* WORK TO COMPLETE:
Drop the images; return everything else in the listing below exactly.
[STORED DATA — start]
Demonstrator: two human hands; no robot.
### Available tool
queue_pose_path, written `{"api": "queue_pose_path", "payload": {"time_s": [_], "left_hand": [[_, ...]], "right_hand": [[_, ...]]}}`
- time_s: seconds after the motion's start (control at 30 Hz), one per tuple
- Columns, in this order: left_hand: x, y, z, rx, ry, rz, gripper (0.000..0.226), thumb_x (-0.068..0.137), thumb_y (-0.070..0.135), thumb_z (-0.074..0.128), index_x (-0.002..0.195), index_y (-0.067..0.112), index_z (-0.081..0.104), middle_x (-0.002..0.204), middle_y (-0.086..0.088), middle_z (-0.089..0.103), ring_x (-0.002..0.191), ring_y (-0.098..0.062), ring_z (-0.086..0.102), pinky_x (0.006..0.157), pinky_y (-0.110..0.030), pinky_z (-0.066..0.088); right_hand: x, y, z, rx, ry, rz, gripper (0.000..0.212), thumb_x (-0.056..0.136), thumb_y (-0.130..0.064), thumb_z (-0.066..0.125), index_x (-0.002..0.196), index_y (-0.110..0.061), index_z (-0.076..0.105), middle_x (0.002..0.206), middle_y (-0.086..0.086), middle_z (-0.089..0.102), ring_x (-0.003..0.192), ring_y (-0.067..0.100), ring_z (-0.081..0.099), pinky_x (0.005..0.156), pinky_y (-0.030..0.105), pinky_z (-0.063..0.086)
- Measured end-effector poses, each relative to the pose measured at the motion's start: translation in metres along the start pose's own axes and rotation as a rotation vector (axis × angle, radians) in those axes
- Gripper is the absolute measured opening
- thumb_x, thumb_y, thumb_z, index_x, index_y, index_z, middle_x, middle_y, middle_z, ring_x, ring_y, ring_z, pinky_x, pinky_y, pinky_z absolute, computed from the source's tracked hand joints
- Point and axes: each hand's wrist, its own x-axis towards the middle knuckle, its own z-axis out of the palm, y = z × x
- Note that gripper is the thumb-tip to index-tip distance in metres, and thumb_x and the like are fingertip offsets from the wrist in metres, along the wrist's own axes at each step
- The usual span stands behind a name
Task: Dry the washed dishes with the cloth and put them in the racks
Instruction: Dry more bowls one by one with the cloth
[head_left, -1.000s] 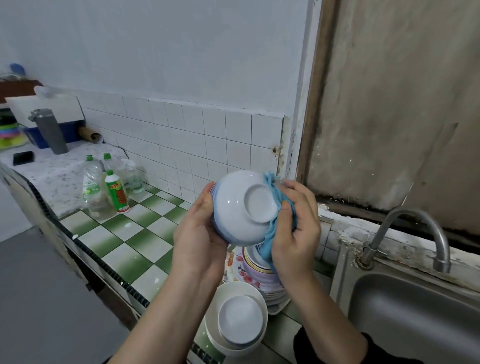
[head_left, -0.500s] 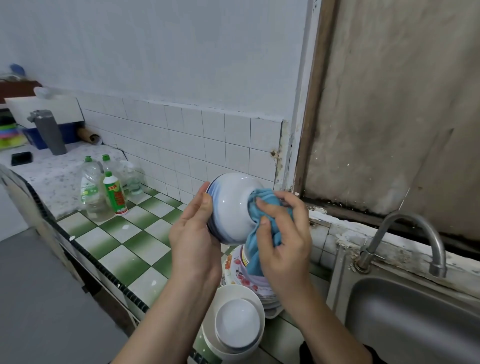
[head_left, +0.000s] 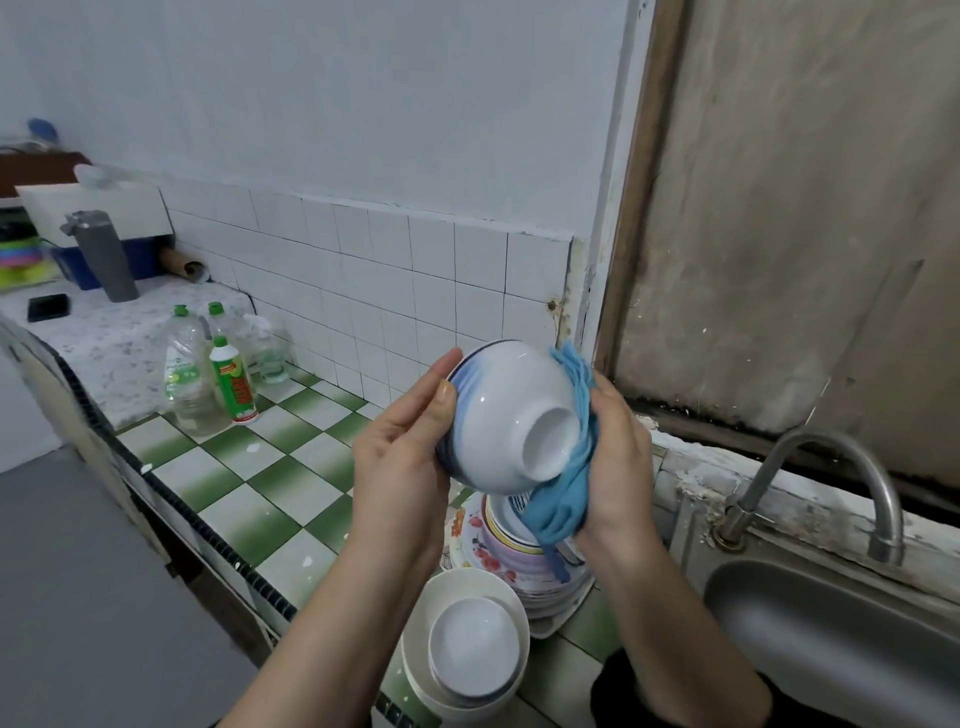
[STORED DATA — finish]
* FINISHED EXERCISE:
Demonstrator: two human hands; no robot.
### Available tool
queue_pose_path, written `{"api": "queue_pose_path", "payload": {"time_s": [_], "left_hand": [[_, ...]], "right_hand": [[_, ...]]}}`
- time_s: seconds after the motion's start (control at 30 Hz), one per tuple
- Columns, in this order: left_hand: x, y, z, rx, ry, rz, gripper (0.000..0.226), thumb_x (-0.068..0.137), thumb_y (-0.070..0.135), thumb_z (-0.074..0.128), index_x (-0.002..0.195), index_y (-0.067..0.112), index_z (-0.081..0.104), middle_x (-0.002..0.204), middle_y (-0.086..0.088), middle_z (-0.089..0.103), ring_x (-0.002..0.191), ring_y (-0.098..0.062), ring_z (-0.086..0.102), pinky_x (0.006..0.157), pinky_y (-0.110..0.030), pinky_z (-0.066..0.088); right_hand: x, y, z, rx, ry, rz, gripper (0.000..0.212), thumb_x (-0.056..0.136), thumb_y (-0.130..0.064), thumb_z (-0.066..0.125), index_x (-0.002..0.196), index_y (-0.110..0.061), index_z (-0.076..0.105), middle_x (0.002..0.206), middle_y (-0.086..0.086), middle_z (-0.089..0.102), ring_x (-0.003..0.192), ring_y (-0.067..0.100), ring_z (-0.081..0.099), pinky_x (0.005..0.156), pinky_y (-0.030..0.105), pinky_z (-0.063..0.086)
- Measured end-effector poses, each relative to the pose measured at the motion's start: translation in metres along the start pose's own axes and rotation as a rotation vector (axis × angle, radians) in those axes
- Gripper is the absolute measured opening
- thumb_x, thumb_y, thumb_z, index_x, index_y, index_z, middle_x, middle_y, middle_z, ring_x, ring_y, ring_z, pinky_x, pinky_y, pinky_z absolute, computed from the source's tracked hand joints
- Point and axes: each hand's wrist, its own x-axis towards the middle knuckle, its own z-axis out of the palm, y = z × x
- Note that gripper is the thumb-tip to index-tip distance in metres, and thumb_x and the like are fingertip offsets from the wrist in metres, along the wrist's own axes at each step
- The usual span stands behind a name
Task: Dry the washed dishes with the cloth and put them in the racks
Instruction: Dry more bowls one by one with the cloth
[head_left, -1.000s] 
[head_left, -0.500s] 
[head_left, +0.000s] 

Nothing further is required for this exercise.